#### [Task details]
Once the line containing "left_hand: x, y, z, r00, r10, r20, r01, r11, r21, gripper" is found in the records below, return it and each following line exactly, up to and including the line containing "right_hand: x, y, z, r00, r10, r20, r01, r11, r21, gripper", and nothing else.

** Opening Supplied records block **

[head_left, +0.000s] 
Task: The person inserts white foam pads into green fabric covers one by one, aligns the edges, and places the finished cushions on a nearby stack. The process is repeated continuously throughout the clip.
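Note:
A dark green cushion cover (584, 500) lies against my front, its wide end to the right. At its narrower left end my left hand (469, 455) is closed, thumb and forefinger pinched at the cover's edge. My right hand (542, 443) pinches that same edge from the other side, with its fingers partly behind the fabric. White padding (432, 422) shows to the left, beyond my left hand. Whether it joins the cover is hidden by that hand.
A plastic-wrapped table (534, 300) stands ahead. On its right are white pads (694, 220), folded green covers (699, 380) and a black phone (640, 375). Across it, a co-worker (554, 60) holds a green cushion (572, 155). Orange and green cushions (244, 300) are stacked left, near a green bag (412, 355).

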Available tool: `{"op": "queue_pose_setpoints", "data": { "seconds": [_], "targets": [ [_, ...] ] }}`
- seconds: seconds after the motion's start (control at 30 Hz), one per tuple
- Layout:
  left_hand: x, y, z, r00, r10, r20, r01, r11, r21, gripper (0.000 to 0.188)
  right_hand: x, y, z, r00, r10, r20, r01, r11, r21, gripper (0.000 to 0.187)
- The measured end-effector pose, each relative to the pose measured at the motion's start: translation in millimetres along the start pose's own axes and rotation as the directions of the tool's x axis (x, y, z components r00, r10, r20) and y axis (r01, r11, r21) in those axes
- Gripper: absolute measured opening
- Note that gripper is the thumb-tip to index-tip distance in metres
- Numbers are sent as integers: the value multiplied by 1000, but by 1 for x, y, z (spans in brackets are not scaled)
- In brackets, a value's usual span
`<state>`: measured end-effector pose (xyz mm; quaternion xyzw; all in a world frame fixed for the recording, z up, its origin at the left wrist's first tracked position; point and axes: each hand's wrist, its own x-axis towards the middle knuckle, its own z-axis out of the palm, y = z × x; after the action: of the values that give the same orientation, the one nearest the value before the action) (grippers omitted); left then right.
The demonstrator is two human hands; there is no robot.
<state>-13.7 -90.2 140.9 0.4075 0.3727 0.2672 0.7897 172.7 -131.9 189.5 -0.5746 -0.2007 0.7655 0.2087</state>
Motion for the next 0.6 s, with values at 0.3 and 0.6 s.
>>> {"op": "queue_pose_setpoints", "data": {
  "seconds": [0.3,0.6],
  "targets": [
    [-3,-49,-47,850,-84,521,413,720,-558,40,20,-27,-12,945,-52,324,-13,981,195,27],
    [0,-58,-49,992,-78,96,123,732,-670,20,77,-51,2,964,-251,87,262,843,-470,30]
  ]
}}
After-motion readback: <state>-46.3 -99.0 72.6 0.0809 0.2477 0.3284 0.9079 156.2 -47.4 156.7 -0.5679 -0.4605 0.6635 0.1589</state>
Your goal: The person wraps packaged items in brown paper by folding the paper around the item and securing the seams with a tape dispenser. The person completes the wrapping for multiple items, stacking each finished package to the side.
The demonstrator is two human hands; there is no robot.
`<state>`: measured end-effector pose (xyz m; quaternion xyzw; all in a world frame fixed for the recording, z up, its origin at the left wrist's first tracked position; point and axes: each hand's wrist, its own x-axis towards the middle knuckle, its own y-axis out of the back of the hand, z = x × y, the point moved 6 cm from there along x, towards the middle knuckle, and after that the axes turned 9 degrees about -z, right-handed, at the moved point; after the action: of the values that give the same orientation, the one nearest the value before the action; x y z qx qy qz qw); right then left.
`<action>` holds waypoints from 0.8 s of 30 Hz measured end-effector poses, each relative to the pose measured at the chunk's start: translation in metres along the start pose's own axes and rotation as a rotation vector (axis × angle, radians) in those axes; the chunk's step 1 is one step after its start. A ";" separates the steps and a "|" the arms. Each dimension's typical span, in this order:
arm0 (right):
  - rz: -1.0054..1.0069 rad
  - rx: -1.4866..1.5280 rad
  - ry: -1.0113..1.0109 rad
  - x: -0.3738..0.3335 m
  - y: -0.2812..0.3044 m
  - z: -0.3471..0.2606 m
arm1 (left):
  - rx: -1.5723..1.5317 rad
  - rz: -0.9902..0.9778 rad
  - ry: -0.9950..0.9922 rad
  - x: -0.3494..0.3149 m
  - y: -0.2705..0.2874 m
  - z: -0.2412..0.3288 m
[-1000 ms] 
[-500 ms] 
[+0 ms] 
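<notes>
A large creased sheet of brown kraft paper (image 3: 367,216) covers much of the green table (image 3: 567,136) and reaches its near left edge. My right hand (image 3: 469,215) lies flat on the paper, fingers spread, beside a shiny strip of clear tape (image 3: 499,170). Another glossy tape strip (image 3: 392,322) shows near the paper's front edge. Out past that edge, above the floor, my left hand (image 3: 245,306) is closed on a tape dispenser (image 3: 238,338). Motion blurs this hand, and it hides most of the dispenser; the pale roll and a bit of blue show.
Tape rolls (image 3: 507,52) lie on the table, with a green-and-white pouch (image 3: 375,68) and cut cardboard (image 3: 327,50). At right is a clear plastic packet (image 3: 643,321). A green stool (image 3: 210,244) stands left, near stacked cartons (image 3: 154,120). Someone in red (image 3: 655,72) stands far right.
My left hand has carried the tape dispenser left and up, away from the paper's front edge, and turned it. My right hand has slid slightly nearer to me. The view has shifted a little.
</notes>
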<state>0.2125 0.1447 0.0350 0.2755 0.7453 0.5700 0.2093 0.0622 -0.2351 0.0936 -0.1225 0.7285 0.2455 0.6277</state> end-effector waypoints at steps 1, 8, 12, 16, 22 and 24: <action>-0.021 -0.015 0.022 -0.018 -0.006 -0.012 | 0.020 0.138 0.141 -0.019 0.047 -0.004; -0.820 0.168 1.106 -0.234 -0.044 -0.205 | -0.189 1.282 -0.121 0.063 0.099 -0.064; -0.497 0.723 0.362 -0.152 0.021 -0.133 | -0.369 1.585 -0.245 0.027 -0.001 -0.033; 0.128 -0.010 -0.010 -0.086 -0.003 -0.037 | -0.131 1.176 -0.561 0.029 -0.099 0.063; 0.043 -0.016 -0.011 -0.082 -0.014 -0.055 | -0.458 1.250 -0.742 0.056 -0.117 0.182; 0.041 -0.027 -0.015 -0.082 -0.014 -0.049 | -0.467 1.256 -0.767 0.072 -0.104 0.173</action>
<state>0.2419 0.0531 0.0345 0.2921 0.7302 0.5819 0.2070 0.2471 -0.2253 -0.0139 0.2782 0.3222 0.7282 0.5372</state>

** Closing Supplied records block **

#### [Answer for the task]
  left_hand: x, y, z, r00, r10, r20, r01, r11, r21, gripper (0.000 to 0.188)
  right_hand: x, y, z, r00, r10, r20, r01, r11, r21, gripper (0.000 to 0.187)

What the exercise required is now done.